### Exercise prompt
Copy out exactly, from the entries that follow, the line holding "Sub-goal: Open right", the line holding "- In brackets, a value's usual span", and all lines between them, but no pictures.

### Records shown

┌────────

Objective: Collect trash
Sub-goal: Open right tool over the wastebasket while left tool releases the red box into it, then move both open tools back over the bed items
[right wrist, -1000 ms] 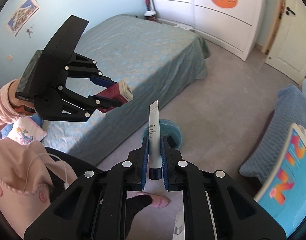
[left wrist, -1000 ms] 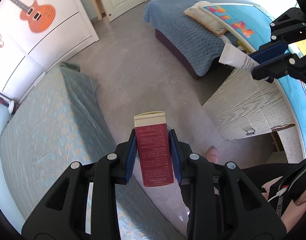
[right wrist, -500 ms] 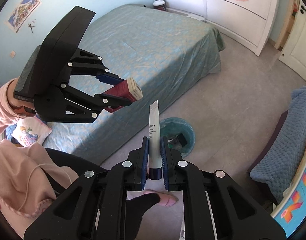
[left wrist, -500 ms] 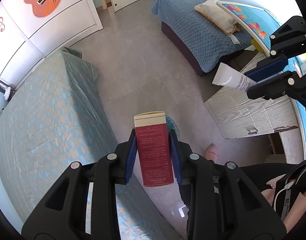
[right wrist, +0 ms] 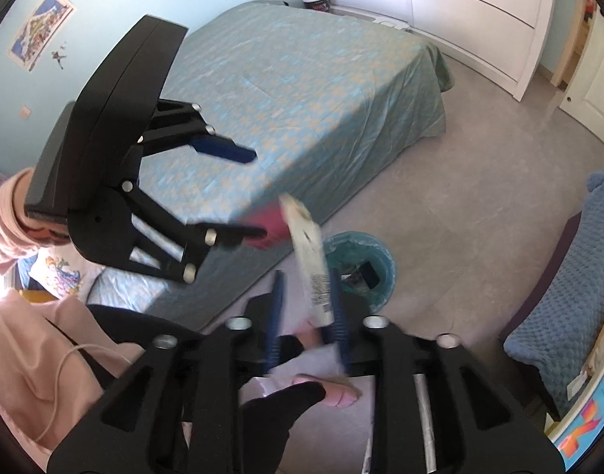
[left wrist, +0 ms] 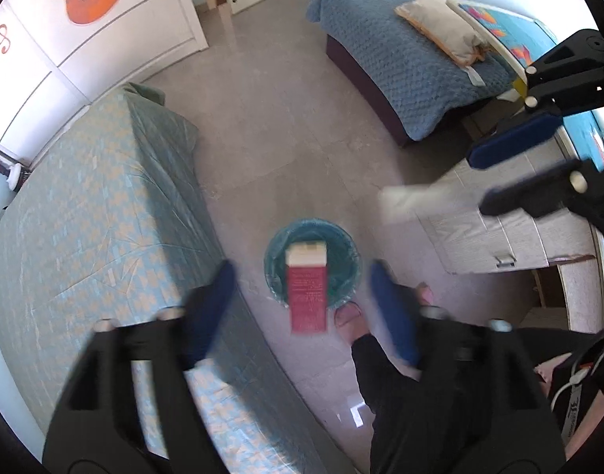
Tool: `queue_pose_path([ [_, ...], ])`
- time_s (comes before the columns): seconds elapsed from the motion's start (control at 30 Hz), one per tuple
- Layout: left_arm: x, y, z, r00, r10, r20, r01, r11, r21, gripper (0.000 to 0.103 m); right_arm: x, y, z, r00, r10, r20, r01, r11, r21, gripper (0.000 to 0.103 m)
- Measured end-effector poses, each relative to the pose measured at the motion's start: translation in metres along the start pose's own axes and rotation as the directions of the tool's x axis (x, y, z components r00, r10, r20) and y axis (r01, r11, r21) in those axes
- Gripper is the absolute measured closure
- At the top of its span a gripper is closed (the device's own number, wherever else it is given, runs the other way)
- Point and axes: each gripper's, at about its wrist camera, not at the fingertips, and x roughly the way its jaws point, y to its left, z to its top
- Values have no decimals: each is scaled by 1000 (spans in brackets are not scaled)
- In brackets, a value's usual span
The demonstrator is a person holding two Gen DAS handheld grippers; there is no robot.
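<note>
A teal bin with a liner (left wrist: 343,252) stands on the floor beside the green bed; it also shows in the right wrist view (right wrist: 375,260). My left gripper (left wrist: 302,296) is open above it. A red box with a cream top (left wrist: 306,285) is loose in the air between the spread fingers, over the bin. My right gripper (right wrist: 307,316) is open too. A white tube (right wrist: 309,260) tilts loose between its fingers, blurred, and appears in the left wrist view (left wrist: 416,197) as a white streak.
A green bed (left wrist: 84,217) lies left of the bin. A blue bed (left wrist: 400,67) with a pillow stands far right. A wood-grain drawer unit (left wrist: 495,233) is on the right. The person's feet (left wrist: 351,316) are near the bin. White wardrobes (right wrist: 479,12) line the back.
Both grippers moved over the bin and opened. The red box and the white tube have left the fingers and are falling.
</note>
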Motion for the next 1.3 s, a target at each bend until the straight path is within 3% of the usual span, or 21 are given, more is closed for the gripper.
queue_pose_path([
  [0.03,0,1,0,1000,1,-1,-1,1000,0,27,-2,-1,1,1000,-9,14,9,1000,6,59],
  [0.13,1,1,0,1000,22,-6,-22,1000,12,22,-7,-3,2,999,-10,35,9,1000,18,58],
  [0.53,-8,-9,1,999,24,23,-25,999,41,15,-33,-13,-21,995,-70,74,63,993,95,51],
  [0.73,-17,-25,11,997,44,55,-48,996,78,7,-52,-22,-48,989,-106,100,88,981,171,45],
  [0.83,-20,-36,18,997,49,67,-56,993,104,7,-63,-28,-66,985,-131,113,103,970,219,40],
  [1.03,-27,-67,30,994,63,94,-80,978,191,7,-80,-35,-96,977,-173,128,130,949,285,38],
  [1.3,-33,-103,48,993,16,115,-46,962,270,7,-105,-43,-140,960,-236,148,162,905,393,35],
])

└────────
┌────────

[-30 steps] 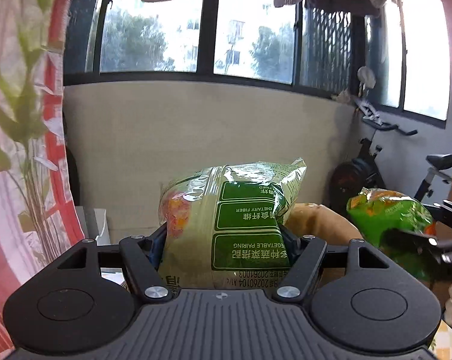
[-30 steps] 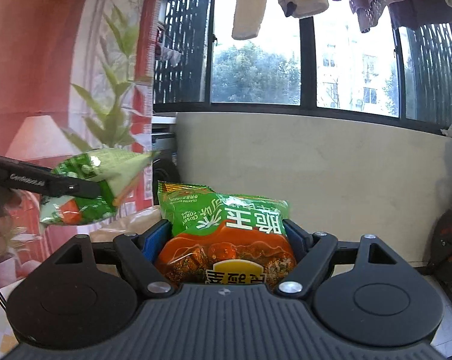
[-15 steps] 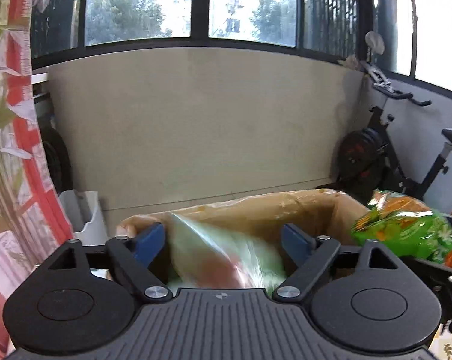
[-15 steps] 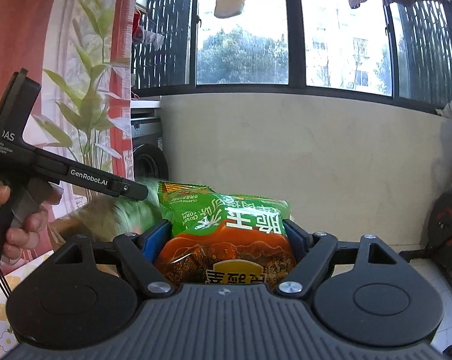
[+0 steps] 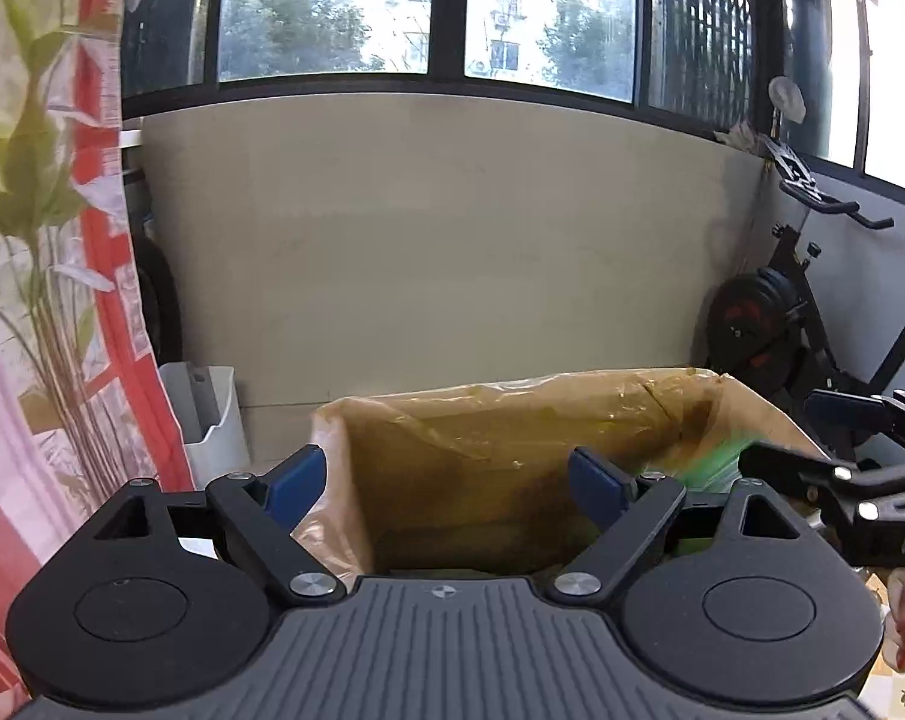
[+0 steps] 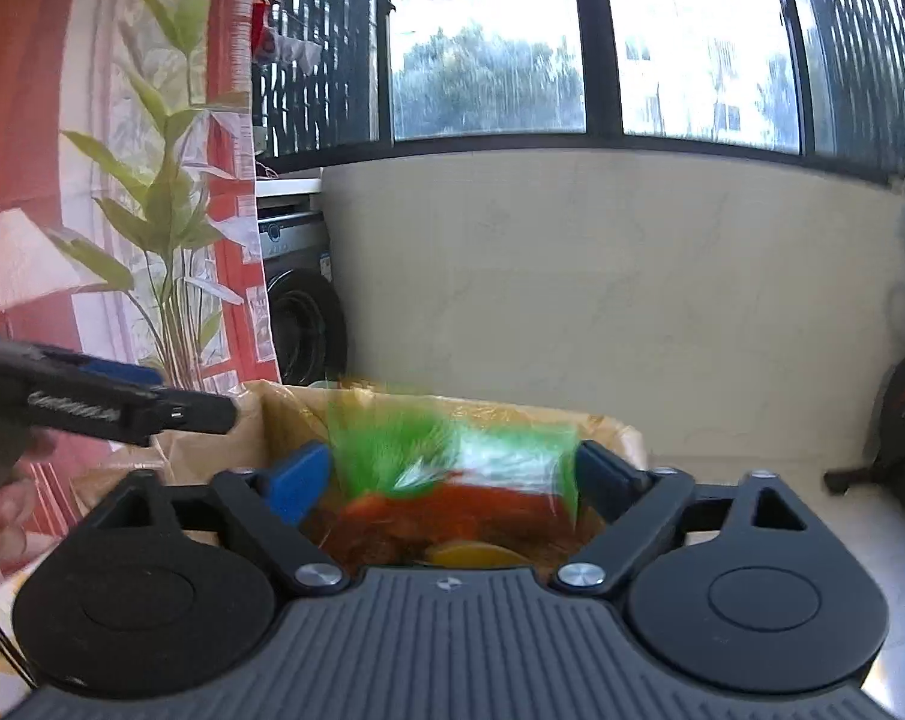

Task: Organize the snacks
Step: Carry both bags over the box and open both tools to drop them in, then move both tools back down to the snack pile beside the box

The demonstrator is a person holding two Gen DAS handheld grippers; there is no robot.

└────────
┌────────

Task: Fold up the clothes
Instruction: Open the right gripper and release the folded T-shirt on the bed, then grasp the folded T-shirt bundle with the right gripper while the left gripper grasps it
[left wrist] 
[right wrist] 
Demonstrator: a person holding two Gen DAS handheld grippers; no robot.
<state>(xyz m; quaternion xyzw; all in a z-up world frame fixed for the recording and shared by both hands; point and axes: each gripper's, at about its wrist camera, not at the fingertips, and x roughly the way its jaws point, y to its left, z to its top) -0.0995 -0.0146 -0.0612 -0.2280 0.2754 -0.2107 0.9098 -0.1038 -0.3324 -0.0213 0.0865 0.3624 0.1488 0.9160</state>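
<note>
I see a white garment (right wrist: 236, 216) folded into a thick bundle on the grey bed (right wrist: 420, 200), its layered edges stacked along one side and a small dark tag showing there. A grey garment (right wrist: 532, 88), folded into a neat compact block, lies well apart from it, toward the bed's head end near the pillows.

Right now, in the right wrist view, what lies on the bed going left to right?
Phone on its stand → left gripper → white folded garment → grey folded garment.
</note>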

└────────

### Answer section
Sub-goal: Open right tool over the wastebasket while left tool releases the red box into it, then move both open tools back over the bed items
[right wrist, -1000 ms] 
[left wrist, -1000 ms] 
[right wrist, -500 ms] 
[left wrist, -500 ms] 
[right wrist, +0 ms] 
[left wrist, +0 ms] 
Tool: `queue_pose_path([ [_, ...], ])`
- time_s (comes before the columns): seconds elapsed from the motion's start (control at 30 Hz), one per tuple
- Layout: left_arm: x, y, z, r00, r10, r20, r01, r11, r21, gripper (0.000 to 0.103 m); right_arm: x, y, z, r00, r10, r20, r01, r11, r21, gripper (0.000 to 0.103 m)
- Measured end-effector poses, each relative to the pose measured at the motion's start: translation in metres along the start pose's own axes and rotation as the directions of the tool's x axis (x, y, z components r00, r10, r20) and y axis (r01, r11, r21) in those axes
- Gripper is the absolute measured closure
- At the top of its span a gripper is closed (the device's own number, wherever else it is given, runs the other way)
- Point and axes: each gripper's, at about its wrist camera, not at the fingertips, and x roughly the way its jaws point, y to its left, z to its top
- Values have no decimals: each is scaled by 1000 (spans in brackets are not scaled)
- In brackets, a value's usual span

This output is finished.